Knowing what to look for: we need to get really clear about the things that lead us into the dark hole. The thing about life is that it tends to keep moving – which can be part of the problem we find ourselves faced with. We get caught in meeting the day-to-day challenges, along with the big and small stresses that show up along the way, in tandem with a career that is predictably unpredictable. The nature of life continually moving along, is that we can get a bit dragged along for the ride, leading into some perpetual version of survival mode. We can be so caught up that we fail to notice the forest for the trees – we lose track of how we’re doing, whether our lives feel in alignment with what we want or like or would hope for. These pressures and tendencies to feel stuck by the cumulative weight of life can happen for many in the work, but this can be exacerbated by a hereditary predisposition to mental or physiological health concerns, as well as any amount of experiences throughout our lives of trauma or more severe stress. When we have overlap of these kinds of risk factors, it is going to be important to have awareness of what we need to be looking for – our own personal indicators and risk factors that let us know that we’re not doing so well, need support or otherwise need to attend to what’s happening.

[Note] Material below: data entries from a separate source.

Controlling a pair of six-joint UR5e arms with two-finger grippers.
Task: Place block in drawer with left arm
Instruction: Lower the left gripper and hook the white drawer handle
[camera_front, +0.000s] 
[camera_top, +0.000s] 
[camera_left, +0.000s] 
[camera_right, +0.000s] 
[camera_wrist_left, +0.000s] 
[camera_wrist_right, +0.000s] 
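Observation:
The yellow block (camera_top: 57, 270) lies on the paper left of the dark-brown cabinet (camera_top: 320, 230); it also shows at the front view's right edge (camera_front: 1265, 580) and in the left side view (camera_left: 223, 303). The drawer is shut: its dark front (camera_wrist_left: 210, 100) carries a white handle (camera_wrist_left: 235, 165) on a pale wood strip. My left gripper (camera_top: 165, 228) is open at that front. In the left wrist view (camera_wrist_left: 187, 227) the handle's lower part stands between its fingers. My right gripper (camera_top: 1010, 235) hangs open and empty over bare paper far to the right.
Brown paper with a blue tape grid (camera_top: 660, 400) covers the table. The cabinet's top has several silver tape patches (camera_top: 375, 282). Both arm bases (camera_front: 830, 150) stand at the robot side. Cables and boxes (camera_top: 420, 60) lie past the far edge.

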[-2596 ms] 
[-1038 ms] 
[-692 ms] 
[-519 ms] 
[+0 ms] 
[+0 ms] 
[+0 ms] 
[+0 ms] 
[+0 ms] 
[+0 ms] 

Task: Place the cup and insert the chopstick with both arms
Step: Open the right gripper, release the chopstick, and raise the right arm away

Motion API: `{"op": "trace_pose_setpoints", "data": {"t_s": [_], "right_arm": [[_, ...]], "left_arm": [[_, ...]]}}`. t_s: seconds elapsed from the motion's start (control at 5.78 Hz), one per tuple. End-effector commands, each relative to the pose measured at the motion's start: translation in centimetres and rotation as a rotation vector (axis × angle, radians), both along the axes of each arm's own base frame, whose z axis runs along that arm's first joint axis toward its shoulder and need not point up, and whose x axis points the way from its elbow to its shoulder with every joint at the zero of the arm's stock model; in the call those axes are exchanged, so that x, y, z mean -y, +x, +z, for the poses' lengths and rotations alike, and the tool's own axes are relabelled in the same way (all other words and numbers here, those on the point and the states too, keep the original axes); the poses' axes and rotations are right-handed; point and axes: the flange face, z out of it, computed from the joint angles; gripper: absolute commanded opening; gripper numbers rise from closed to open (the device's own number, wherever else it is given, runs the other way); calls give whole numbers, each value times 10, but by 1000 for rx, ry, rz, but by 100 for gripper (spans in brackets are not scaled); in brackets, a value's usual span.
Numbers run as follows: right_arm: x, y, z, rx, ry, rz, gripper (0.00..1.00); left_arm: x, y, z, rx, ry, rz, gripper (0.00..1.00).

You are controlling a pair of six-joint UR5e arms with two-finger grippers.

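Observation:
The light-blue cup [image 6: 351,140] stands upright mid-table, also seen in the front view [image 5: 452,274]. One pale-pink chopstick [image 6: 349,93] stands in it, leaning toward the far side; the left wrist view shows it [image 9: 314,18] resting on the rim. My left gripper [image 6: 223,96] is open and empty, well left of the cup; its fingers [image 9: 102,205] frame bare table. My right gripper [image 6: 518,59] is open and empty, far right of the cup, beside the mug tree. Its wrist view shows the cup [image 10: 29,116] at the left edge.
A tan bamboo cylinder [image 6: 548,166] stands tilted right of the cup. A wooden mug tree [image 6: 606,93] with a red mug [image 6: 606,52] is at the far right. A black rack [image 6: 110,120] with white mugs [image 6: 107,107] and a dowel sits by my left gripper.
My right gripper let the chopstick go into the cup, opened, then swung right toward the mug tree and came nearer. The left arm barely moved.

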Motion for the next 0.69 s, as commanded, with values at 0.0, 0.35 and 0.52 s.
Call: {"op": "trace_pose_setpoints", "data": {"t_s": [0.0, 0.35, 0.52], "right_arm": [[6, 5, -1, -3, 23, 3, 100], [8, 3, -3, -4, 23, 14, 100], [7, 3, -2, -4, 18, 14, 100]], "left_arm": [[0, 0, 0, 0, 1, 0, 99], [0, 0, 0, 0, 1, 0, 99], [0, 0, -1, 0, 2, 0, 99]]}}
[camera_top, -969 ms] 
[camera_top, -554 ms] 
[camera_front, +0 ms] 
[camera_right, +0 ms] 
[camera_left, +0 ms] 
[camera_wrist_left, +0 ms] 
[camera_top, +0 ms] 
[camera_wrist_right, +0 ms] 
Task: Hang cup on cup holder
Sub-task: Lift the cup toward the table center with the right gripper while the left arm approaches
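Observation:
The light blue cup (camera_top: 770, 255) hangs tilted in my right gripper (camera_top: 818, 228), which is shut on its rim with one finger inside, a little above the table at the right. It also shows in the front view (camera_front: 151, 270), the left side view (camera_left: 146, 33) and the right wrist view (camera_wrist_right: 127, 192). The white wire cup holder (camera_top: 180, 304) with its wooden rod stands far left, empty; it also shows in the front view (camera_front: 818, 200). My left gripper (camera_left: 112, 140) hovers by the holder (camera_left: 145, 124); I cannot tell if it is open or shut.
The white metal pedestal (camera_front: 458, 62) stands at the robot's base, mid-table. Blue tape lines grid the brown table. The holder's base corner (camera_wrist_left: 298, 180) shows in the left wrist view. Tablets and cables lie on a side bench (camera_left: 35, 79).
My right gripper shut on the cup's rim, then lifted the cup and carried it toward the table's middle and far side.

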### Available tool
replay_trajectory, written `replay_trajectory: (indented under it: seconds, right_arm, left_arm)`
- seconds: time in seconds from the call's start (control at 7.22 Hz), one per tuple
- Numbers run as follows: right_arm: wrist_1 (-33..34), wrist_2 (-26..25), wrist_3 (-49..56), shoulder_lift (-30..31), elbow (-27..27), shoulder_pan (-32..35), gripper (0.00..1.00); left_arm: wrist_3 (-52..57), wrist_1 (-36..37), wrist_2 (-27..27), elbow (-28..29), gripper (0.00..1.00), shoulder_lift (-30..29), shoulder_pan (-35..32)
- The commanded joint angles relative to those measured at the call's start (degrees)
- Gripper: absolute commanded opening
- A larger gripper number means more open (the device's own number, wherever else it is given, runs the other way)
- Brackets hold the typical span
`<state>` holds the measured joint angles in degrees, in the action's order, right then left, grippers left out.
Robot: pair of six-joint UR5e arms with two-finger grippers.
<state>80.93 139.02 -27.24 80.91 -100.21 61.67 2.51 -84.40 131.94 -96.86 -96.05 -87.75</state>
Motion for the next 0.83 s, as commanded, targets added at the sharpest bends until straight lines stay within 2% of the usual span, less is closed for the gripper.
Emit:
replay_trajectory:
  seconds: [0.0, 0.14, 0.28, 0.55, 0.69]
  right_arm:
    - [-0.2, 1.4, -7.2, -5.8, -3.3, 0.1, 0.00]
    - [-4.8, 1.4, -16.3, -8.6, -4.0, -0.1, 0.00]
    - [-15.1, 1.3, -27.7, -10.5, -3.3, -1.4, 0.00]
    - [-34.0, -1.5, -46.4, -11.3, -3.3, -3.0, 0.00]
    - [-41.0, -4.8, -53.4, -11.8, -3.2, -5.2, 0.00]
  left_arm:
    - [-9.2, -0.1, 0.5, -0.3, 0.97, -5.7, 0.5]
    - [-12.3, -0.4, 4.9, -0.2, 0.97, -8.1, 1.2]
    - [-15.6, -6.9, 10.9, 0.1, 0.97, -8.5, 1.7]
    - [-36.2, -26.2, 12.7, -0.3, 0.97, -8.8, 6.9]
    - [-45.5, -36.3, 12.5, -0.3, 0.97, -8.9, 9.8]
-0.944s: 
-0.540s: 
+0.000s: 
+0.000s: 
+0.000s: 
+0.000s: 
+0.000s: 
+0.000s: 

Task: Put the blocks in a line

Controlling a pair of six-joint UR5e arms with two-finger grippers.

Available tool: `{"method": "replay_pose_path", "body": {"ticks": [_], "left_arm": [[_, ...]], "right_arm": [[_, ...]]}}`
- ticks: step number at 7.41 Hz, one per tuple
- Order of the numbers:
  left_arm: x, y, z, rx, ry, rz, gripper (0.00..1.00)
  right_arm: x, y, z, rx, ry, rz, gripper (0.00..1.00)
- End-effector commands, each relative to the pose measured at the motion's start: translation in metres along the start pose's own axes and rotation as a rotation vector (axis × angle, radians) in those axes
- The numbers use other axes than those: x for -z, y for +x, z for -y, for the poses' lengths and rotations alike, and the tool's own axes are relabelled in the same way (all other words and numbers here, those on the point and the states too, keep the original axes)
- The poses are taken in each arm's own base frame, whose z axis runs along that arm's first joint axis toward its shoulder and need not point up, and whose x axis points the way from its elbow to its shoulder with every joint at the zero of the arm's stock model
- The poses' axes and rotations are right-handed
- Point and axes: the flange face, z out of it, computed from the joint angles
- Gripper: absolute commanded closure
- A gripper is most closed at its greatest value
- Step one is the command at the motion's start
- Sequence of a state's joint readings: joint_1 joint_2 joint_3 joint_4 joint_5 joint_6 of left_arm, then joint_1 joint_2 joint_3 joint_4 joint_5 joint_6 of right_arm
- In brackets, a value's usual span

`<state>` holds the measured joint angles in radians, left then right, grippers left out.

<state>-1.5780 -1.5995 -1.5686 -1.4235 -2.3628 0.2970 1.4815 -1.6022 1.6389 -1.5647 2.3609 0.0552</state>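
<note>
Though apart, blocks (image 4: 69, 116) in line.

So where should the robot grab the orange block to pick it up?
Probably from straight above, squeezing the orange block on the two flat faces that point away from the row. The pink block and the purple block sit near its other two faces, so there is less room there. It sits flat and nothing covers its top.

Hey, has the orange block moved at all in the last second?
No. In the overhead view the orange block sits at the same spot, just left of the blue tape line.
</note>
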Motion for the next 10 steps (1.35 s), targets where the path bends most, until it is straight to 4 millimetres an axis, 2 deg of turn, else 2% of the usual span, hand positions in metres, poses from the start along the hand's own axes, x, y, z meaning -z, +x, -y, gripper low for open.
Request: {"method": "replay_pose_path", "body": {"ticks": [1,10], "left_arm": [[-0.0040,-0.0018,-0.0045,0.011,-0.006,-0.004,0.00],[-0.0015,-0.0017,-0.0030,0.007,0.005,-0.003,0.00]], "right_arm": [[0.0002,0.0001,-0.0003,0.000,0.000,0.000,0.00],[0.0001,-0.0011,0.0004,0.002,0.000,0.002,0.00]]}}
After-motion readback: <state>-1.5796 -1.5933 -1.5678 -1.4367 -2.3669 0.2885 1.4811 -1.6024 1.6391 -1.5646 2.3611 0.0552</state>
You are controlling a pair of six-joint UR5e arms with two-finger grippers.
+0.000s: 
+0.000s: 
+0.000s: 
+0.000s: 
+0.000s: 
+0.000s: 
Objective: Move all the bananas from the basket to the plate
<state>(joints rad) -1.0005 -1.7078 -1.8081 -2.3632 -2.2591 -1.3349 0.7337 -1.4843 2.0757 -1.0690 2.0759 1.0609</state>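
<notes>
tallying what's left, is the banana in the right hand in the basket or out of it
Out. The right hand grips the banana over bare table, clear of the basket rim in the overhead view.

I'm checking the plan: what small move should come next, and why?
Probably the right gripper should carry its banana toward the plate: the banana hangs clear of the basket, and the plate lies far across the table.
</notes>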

For example, if I know that I have family members who struggle with depression and anxiety, that I have a family member who has attempted suicide, that I have some early life exposure to stress, that I have my own history of struggling with low mood sometimes, and that on top of my work right now I am also facing stress related to separation or financial concerns or something like that – the interaction of these multiple risk areas and stressors can quickly add up to feeling unable to cope. As these add up, we can grow increasingly helpless and hopeless, overwhelmed and out of control, disconnected and devalued. This is the place where risk becomes significant, particularly if we begin to pair this with planning or fantasizing about methods to end our lives, beliefs that others in our lives would be better off without us, untreated acute mental health concerns, and access to lethal means. As these factors combine and layer on top of one another, the day-to-day life stuff can easily tip the scales and the exposure to suffering within the work can sit differently. We can start to see ourselves in the stories of those we work with, or wish to trade places with those we are serving. Those can be some solid indicators that we are pretty deep in the hole.